Researchers Look for Ways to Curb "Mean Girls" and Gossip

This article focuses on the increasing need to recognize and diminish "relational aggression" in schools.  I was actually quite surprised that this is a "new" idea, since to me it seems obvious that the majority of bullying begins with "relational" aggression - in other words, the interwoven psychological effect of gossip, ostracizing, and cliques on the victims, bullies and bystanders.  While the more physically violent bullying is extremely obvious, this more subtle form of aggression (I believe) is what leads up to the violence - especially in girls, who tend to be just a vicious but in a sneaky way that is harder to detect.  What was bothersome to me is when a group of researchers and teachers in Seattle observed students on the playground, while the researchers were able to easily identify "semi-public relational bullying", the teachers could not.  As a victim of this type of aggression myself in seventh grade, I can attest to how frightening and depressing it can be, and as a prospective teacher I believe having training on how to recognize the signs and immediately diffuse the situation is paramount to the well being of the student body.  Children need to learn empathy for one another, and I think with the desensitizing that goes on between violent video games, graphic reality television, and the wide range of images readily available on the Internet this is becoming a greater challenge for parents and educators alike.  To me it seems more than worth the class time to require social consciousness courses in early adolescence (fifth and sixth grade, just when hormones and peer pressure begin to kick into gear), in the hopes that we can head off some of these behavior patterns later on. 

2 comments:

  1. Thank you for this post.

    I wonder, though, how much students feel emotionally battered by coercion to attend school, to work on the assignments for class (or receive bad grades and a stigmatic identity) and to comply with the official rules and dispositions.
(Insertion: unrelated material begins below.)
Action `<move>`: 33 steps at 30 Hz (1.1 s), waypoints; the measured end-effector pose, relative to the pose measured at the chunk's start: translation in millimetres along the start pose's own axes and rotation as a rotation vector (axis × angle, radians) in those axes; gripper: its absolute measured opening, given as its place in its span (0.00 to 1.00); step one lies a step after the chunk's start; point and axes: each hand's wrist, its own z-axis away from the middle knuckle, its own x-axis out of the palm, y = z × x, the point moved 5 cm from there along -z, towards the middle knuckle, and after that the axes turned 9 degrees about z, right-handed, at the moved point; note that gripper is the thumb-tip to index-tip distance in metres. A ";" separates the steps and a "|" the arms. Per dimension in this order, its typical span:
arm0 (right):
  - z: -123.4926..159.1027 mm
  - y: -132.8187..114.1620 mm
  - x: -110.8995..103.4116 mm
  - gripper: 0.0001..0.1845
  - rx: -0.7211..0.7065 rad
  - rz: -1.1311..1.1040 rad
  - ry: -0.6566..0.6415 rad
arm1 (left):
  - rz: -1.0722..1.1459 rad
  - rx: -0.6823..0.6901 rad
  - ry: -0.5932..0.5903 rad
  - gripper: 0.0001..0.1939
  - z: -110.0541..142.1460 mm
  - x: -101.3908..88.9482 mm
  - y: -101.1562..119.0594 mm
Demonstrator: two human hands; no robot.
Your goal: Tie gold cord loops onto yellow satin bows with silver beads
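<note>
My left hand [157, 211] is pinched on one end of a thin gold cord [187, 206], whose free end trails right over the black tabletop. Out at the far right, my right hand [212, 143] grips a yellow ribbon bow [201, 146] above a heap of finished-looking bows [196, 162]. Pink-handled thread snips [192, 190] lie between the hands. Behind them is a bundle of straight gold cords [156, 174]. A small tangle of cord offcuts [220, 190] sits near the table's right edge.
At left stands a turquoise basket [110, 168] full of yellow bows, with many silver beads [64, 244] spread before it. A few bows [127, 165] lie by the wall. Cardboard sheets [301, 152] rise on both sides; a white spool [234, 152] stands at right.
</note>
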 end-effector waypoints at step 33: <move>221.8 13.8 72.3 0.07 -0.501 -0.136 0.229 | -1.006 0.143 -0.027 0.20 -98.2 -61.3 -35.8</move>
Granted, schooling has long served a socializing function. But how different is what schools do to students from what students do to each other?

    ReplyDelete
  2. I suppose so; life in general is seen as coersive during childhood, especially in the teenage years, where everyone is telling you what you can and cannot do. But as we learned in Ed Psych, teenagers brains aren't developed enough to handle the vast decisions that come up during these years alone, and to leave them with no structure would be much worse than submitting them to a taste of the rules they will face in greater society. Except that instead of detention, they land in prison. Or to divorce court. As I tell my eight year old when he complains about too many rules, adults face far more rules than any child on a daily basis; we just have the "right" to break them and accept consequences far larger than those they face.